- [TRY IT]
Below are the records; restate all of them exactly.

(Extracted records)

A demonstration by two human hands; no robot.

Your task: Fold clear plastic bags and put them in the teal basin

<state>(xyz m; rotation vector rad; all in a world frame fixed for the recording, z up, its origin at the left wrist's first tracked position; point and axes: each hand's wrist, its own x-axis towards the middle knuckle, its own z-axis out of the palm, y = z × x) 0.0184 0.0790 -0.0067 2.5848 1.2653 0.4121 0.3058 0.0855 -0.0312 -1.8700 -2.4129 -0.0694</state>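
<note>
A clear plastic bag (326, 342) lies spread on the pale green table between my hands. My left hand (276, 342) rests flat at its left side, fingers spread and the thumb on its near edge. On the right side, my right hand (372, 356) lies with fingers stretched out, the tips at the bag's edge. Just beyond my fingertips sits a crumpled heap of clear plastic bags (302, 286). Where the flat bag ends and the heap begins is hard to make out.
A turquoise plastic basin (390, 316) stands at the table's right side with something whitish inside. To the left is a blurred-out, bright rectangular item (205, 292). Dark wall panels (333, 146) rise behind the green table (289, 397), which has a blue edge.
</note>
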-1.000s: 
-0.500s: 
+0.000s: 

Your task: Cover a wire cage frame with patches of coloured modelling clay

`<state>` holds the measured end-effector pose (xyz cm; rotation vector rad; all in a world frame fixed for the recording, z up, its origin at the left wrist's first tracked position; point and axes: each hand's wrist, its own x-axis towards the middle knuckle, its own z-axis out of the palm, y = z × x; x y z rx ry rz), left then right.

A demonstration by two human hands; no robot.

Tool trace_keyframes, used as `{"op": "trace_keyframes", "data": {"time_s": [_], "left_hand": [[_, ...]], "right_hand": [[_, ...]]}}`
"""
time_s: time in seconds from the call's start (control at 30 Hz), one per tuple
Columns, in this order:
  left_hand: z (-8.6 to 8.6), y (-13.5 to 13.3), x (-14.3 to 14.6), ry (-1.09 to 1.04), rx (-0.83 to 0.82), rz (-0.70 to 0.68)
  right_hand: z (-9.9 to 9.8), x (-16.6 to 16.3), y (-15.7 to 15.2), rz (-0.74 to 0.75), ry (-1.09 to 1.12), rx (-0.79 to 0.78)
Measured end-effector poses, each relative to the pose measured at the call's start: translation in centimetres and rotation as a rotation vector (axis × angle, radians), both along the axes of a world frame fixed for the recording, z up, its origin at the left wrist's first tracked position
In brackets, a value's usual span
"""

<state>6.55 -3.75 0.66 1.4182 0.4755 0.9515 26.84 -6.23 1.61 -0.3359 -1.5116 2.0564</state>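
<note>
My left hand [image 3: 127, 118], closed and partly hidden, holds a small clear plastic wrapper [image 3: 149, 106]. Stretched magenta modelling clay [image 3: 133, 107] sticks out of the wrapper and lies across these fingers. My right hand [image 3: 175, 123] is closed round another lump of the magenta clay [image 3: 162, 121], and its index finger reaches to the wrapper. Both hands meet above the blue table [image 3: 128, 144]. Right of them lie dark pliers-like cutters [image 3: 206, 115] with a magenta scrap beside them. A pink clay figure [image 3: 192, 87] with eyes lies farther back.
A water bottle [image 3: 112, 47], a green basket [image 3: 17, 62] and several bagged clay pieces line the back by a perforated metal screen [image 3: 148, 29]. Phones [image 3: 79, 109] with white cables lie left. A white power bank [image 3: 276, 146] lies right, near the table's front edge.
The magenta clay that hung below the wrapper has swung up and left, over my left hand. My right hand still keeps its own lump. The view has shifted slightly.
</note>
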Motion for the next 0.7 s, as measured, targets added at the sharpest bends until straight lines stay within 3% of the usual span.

- [EXERCISE ANSWER]
A demonstration by two human hands; no robot.

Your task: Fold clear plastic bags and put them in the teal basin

<state>(xyz m; rotation vector rad; all in a world frame fixed for the recording, z up, its origin at the left wrist's first tracked position; point and axes: each hand's wrist, its own x-axis towards the middle knuckle, its own z-axis out of the palm, y = z × x) 0.0184 0.0790 -0.0067 2.5848 1.2653 0.4121 0.3058 0.0855 -0.0312 -1.8700 -2.4129 -0.0694</state>
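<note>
A clear plastic bag (326, 342) lies spread on the pale green table between my hands. My left hand (276, 342) rests flat at its left side, fingers spread and the thumb on its near edge. On the right side, my right hand (372, 356) lies with fingers stretched out, the tips at the bag's edge. Just beyond my fingertips sits a crumpled heap of clear plastic bags (302, 286). Where the flat bag ends and the heap begins is hard to make out.
A turquoise plastic basin (390, 316) stands at the table's right side with something whitish inside. To the left is a blurred-out, bright rectangular item (205, 292). Dark wall panels (333, 146) rise behind the green table (289, 397), which has a blue edge.
</note>
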-1.000s: 
-0.500s: 
+0.000s: 

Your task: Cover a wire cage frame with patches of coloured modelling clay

`<state>` holds the measured end-effector pose (xyz cm; rotation vector rad; all in a world frame fixed for the recording, z up, its origin at the left wrist's first tracked position; point and axes: each hand's wrist, its own x-axis towards the middle knuckle, its own z-axis out of the palm, y = z × x; x y z rx ry rz), left then right.

A demonstration by two human hands; no robot.

Tool trace_keyframes, used as `{"op": "trace_keyframes", "data": {"time_s": [_], "left_hand": [[_, ...]], "right_hand": [[_, ...]]}}`
"""
time_s: time in seconds from the call's start (control at 30 Hz), one per tuple
Columns, in this order:
  left_hand: z (-8.6 to 8.6), y (-13.5 to 13.3), x (-14.3 to 14.6), ry (-1.09 to 1.04), rx (-0.83 to 0.82), rz (-0.70 to 0.68)
  right_hand: z (-9.9 to 9.8), x (-16.6 to 16.3), y (-15.7 to 15.2), rz (-0.74 to 0.75), ry (-1.09 to 1.12), rx (-0.79 to 0.78)
Measured end-effector poses, each relative to the pose measured at the call's start: translation in centimetres and rotation as a rotation vector (axis × angle, radians), both along the axes of a world frame fixed for the recording, z up, its origin at the left wrist's first tracked position
In brackets, a value's usual span
"""

<state>6.55 -3.75 0.66 1.4182 0.4755 0.9515 26.84 -6.23 1.61 -0.3359 -1.5116 2.0564</state>
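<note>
My left hand [image 3: 127, 118], closed and partly hidden, holds a small clear plastic wrapper [image 3: 149, 106]. Stretched magenta modelling clay [image 3: 133, 107] sticks out of the wrapper and lies across these fingers. My right hand [image 3: 175, 123] is closed round another lump of the magenta clay [image 3: 162, 121], and its index finger reaches to the wrapper. Both hands meet above the blue table [image 3: 128, 144]. Right of them lie dark pliers-like cutters [image 3: 206, 115] with a magenta scrap beside them. A pink clay figure [image 3: 192, 87] with eyes lies farther back.
A water bottle [image 3: 112, 47], a green basket [image 3: 17, 62] and several bagged clay pieces line the back by a perforated metal screen [image 3: 148, 29]. Phones [image 3: 79, 109] with white cables lie left. A white power bank [image 3: 276, 146] lies right, near the table's front edge.
The magenta clay that hung below the wrapper has swung up and left, over my left hand. My right hand still keeps its own lump. The view has shifted slightly.
</note>
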Motion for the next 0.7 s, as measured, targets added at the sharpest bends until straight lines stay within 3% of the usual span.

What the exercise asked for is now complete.